Look through the records and copy every line in which "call" appears.

→ Records from a collection:
== Segment start ==
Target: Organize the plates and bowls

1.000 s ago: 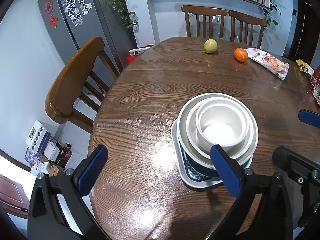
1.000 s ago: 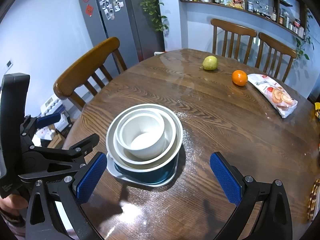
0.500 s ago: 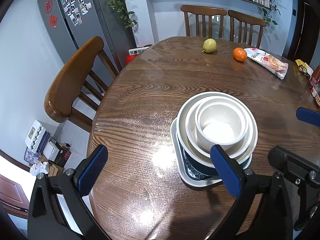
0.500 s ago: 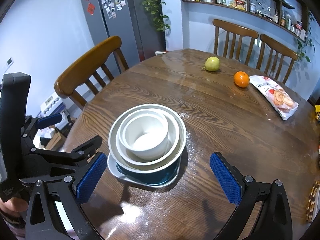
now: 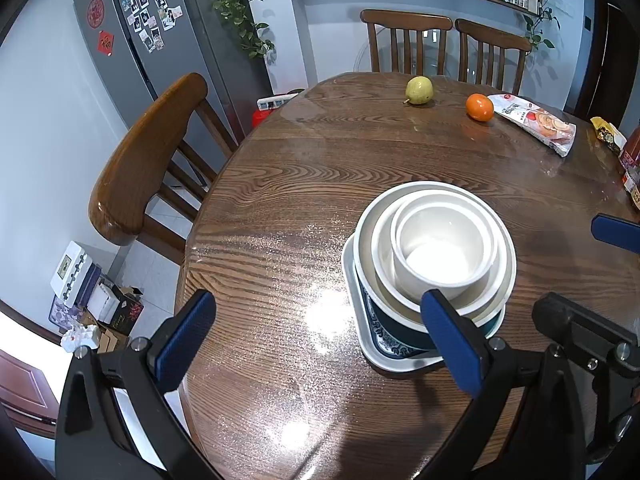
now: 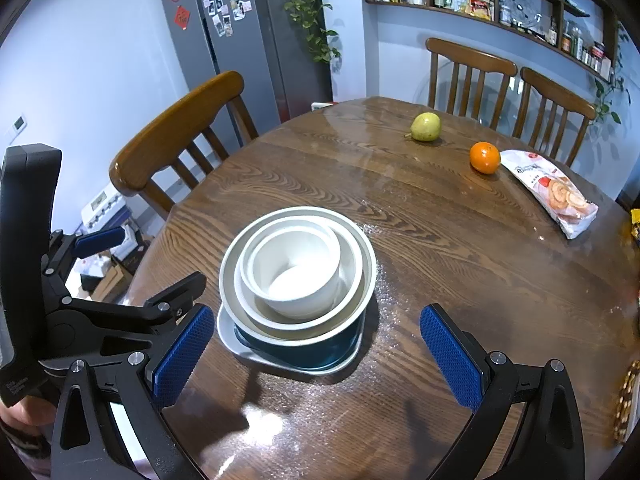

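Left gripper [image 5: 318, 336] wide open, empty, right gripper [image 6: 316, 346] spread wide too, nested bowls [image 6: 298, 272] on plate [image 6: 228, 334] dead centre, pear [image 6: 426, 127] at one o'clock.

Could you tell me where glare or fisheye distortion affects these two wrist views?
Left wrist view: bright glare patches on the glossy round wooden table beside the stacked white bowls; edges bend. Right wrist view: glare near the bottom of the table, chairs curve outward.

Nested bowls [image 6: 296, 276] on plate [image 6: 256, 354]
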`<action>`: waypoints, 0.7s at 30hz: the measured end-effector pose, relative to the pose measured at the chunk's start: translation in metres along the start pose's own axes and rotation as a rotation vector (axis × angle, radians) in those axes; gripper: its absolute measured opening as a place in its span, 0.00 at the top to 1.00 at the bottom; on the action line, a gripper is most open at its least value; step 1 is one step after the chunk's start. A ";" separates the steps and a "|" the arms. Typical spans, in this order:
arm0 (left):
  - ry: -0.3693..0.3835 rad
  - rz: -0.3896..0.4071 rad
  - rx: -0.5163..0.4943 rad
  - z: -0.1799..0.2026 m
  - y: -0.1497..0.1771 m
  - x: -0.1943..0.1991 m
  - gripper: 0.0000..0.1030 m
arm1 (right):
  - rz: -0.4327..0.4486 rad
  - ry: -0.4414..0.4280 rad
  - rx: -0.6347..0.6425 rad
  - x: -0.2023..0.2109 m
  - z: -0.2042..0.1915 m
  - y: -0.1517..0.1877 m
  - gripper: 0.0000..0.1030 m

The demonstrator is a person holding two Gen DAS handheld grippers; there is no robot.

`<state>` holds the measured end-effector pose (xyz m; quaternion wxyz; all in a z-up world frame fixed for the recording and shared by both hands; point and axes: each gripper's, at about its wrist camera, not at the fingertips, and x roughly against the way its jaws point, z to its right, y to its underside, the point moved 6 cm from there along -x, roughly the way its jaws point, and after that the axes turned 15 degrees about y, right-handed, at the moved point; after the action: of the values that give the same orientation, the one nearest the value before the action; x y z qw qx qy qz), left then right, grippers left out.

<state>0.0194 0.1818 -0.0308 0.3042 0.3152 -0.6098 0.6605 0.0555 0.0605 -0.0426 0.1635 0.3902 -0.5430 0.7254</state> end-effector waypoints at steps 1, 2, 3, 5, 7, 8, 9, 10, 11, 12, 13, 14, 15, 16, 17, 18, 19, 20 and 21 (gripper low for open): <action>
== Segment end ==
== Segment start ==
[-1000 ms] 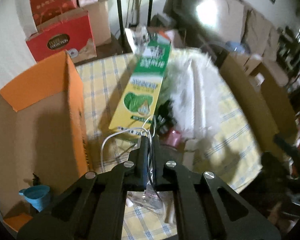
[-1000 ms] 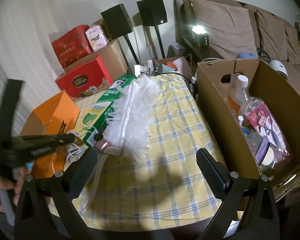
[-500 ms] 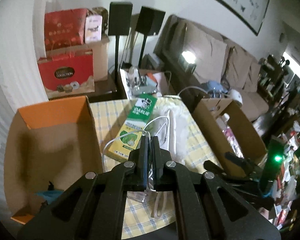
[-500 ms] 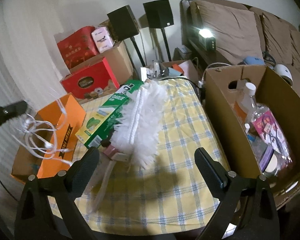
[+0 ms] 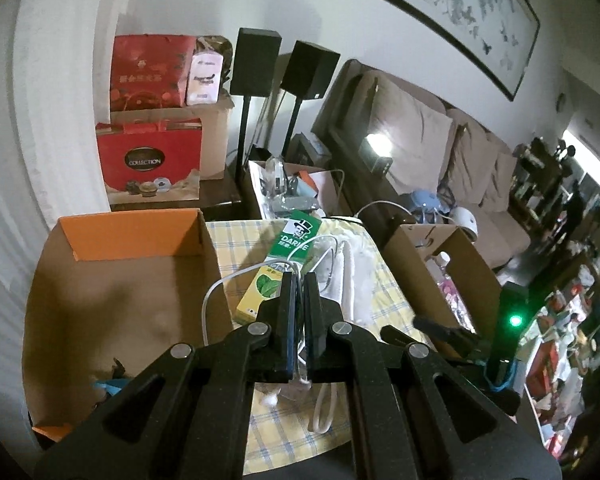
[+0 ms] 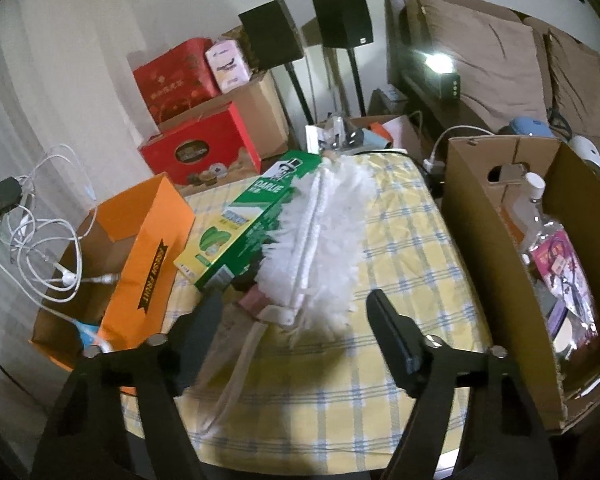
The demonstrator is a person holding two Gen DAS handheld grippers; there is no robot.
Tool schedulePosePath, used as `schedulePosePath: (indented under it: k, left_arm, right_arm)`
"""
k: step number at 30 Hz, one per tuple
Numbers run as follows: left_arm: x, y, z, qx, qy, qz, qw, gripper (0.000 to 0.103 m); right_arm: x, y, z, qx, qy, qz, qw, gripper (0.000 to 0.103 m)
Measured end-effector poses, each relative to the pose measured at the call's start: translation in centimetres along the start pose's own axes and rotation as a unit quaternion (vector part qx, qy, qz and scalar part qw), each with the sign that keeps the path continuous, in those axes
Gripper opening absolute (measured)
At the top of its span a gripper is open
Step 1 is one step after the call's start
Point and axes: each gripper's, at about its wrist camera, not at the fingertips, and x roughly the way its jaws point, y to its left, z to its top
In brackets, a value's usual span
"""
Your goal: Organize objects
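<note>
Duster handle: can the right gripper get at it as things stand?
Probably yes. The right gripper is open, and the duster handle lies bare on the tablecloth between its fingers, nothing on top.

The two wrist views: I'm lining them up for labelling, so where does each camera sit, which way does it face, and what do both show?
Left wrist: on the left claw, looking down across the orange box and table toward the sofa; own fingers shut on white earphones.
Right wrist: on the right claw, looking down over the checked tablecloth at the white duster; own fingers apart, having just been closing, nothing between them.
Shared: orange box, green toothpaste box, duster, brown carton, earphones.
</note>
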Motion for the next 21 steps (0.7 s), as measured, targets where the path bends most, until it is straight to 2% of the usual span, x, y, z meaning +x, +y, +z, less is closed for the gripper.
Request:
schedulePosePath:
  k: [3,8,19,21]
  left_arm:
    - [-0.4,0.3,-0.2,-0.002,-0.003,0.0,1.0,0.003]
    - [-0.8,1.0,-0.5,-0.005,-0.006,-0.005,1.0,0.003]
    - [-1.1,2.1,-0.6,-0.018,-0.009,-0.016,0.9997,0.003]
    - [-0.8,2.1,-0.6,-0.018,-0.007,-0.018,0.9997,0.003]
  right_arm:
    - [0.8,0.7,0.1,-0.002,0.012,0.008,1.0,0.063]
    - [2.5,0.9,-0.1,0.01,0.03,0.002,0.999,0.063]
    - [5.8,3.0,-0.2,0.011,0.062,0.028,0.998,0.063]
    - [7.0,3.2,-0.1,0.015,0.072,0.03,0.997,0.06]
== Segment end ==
→ Response box:
Measured end-effector poses, each relative to the pose measured at the call's start: translation in centimetres along the start pose's own axes and rotation as a unit quaternion (vector part qx, qy, qz and scalar part qw), each with the sign that keeps the path continuous, in those axes
Step 1 is one step after the call's start

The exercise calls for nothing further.